### WORK INSTRUCTIONS
Could you repeat the data word for word while skipping the pictures?

### INFORMATION SUPPLIED
━━━━

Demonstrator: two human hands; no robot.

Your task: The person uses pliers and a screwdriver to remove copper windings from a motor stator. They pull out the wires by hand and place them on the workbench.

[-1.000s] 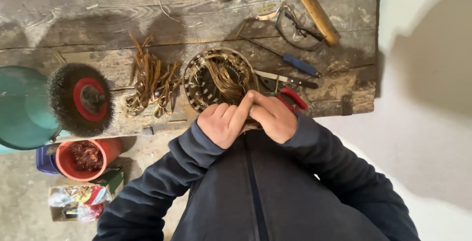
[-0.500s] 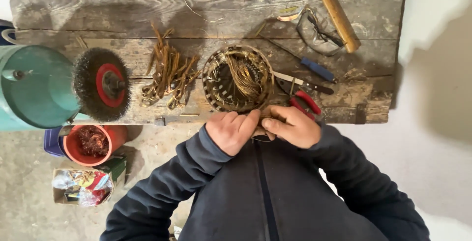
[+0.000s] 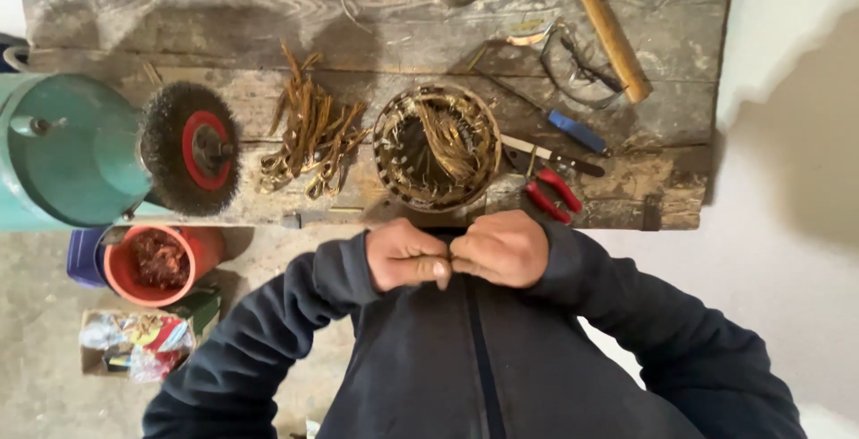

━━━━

### REPLY
Demonstrator: two human hands; no robot.

Your task: The person uses pliers and a screwdriver to remove copper windings from a motor stator. They pull out the wires by hand and place them on the workbench.

[-1.000s] 
[-0.500s] 
[+0.000s] 

What was asked for in the exercise is now done.